• WHAT THIS TASK INVOLVES
How do the lines below between the ones holding "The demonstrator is" and "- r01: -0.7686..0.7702", inclusive, read? Give them again exactly, with no other lines.

• EXERCISE DATA
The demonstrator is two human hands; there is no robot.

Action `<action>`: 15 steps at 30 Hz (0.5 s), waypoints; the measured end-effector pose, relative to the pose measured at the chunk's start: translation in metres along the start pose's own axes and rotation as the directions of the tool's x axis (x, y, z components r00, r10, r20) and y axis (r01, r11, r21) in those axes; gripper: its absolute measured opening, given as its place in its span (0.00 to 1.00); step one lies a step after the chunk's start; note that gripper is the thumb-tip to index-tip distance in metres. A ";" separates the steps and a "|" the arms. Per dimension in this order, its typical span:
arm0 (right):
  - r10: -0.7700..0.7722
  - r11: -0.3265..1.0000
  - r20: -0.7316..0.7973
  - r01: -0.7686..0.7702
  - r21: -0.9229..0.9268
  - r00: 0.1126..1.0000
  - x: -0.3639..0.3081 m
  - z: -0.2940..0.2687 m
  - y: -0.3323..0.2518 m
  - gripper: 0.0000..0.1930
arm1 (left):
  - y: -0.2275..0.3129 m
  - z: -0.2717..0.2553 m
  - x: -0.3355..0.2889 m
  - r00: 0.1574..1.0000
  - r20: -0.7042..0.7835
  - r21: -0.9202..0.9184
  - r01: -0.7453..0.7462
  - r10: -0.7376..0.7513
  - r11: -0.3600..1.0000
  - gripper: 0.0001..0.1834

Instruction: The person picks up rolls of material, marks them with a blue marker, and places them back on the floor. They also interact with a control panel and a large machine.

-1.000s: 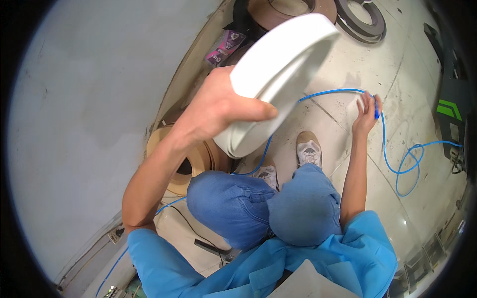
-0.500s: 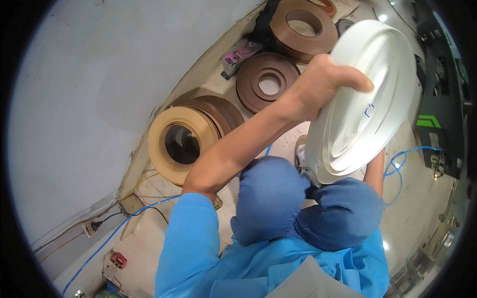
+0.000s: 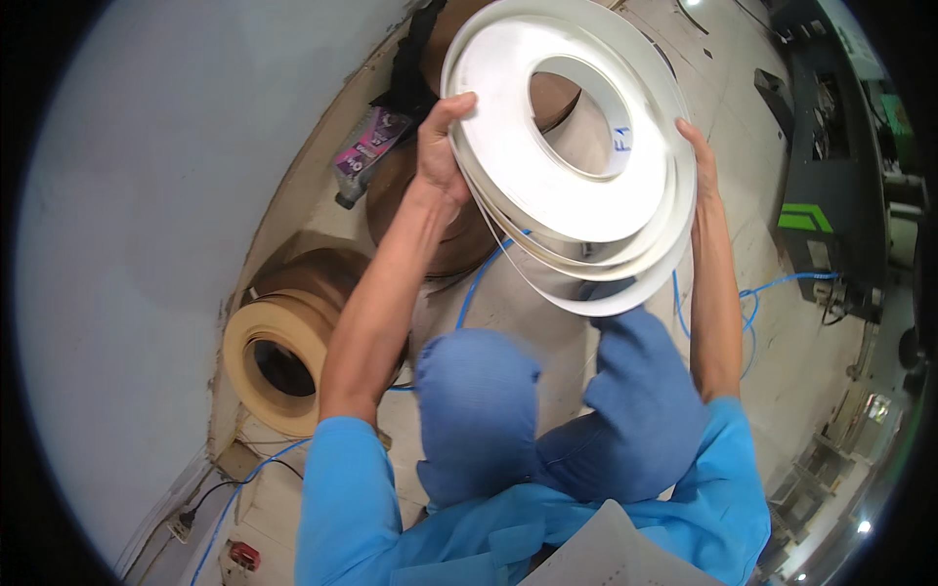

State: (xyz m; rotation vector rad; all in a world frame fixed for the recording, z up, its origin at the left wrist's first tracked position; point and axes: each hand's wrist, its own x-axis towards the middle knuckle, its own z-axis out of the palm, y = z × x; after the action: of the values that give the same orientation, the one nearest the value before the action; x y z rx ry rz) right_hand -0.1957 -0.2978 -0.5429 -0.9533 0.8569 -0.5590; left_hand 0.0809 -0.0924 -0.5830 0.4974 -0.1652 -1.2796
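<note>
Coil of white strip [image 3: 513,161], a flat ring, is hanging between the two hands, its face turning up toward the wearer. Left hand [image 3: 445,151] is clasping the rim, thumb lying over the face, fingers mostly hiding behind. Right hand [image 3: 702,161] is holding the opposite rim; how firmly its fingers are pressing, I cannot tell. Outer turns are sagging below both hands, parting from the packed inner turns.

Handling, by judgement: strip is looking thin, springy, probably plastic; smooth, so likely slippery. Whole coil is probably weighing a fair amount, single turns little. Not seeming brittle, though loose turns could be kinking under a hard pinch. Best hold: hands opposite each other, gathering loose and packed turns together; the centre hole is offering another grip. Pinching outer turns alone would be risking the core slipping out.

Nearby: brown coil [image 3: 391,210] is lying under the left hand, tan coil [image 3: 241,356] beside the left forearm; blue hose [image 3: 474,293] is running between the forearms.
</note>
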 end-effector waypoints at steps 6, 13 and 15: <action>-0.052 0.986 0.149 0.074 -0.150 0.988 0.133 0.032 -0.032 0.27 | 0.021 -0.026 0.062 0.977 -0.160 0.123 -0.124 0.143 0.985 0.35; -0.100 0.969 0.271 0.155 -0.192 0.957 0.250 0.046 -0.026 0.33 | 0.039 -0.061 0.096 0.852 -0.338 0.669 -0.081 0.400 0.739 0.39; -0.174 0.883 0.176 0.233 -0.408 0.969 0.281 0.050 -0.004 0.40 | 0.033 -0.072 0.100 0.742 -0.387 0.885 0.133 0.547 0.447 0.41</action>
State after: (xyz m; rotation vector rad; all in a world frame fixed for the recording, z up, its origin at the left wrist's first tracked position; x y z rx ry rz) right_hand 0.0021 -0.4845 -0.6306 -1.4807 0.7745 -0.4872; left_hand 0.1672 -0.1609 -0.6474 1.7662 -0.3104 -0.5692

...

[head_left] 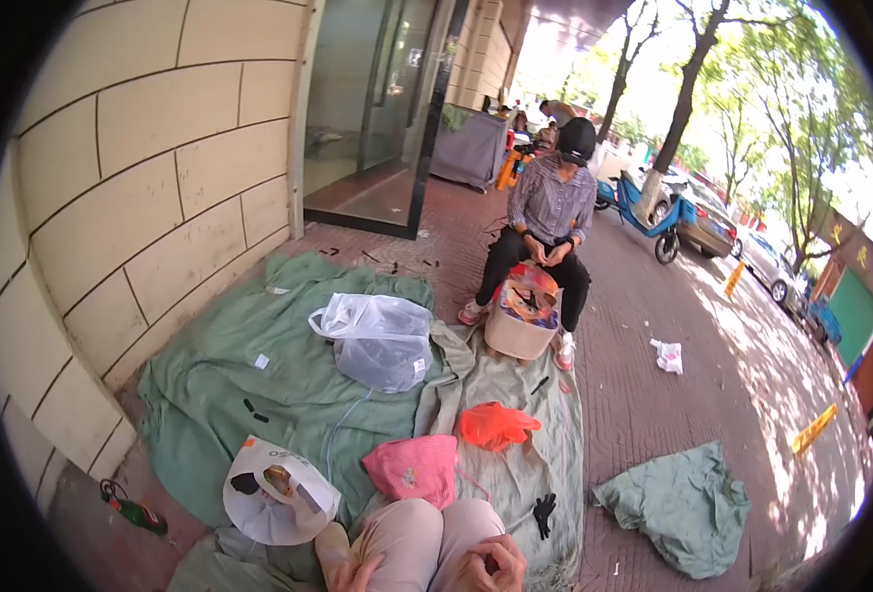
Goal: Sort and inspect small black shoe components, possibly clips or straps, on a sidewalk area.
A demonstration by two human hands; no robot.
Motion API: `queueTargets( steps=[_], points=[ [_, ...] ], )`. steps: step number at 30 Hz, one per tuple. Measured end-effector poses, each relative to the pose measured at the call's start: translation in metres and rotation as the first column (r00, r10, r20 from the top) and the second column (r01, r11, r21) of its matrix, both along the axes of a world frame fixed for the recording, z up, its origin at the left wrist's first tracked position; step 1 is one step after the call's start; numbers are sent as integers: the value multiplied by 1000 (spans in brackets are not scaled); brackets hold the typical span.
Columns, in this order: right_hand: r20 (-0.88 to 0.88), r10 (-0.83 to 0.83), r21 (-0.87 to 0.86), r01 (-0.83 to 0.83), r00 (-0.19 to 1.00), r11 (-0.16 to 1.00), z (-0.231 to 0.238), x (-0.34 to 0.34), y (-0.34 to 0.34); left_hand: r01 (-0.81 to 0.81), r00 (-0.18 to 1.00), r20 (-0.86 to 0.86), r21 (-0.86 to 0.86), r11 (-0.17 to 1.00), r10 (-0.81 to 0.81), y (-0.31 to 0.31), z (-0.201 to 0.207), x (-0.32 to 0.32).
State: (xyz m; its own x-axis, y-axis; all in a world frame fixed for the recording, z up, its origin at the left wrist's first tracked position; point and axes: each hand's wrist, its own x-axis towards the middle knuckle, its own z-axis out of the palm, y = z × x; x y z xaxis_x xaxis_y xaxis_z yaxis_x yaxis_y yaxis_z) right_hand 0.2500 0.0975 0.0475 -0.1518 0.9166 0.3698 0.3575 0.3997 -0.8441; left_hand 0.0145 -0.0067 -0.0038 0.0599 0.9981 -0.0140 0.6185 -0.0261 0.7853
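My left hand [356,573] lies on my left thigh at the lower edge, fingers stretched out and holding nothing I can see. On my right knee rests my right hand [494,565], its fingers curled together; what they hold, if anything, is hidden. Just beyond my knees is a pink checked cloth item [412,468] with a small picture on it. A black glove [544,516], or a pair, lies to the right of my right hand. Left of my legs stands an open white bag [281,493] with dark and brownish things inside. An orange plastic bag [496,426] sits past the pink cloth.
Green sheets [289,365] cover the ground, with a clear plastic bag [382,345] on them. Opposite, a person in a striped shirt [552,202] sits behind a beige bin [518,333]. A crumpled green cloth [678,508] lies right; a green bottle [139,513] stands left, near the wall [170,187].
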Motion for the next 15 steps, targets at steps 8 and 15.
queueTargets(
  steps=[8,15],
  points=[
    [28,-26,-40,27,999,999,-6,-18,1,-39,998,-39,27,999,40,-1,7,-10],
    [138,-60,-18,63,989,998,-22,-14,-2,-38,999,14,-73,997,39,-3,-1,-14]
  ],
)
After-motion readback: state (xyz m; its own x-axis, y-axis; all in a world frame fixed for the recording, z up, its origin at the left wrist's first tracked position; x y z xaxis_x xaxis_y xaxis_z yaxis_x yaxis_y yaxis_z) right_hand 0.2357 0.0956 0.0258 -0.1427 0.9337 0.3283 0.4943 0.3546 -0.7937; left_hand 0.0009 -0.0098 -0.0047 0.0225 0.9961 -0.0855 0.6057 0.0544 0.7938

• RESULT OF THE TASK
The demonstrator is two human hands; there is no robot.

Action `<action>`: 15 steps at 30 Hz (0.5 s), waypoints; the measured end-effector pose, relative to the pose measured at the chunk's start: translation in metres along the start pose's own axes and rotation as the directions of the tool's x axis (x, y, z components r00, r10, r20) and y axis (r01, r11, r21) in those axes; gripper: its absolute measured opening, given as its place in its span (0.00 to 1.00); step one lies a step after the chunk's start; note that gripper is the thumb-tip to index-tip distance in metres. A ";" separates the steps and a "|" the arms. Per dimension in this order, its typical span:
arm0 (right):
  - r10: -0.7700..0.7722
  - r11: -0.3265..1.0000
  - r20: -0.7316..0.7973
  - r01: -0.7686..0.7702

With the answer given, the exercise is closed.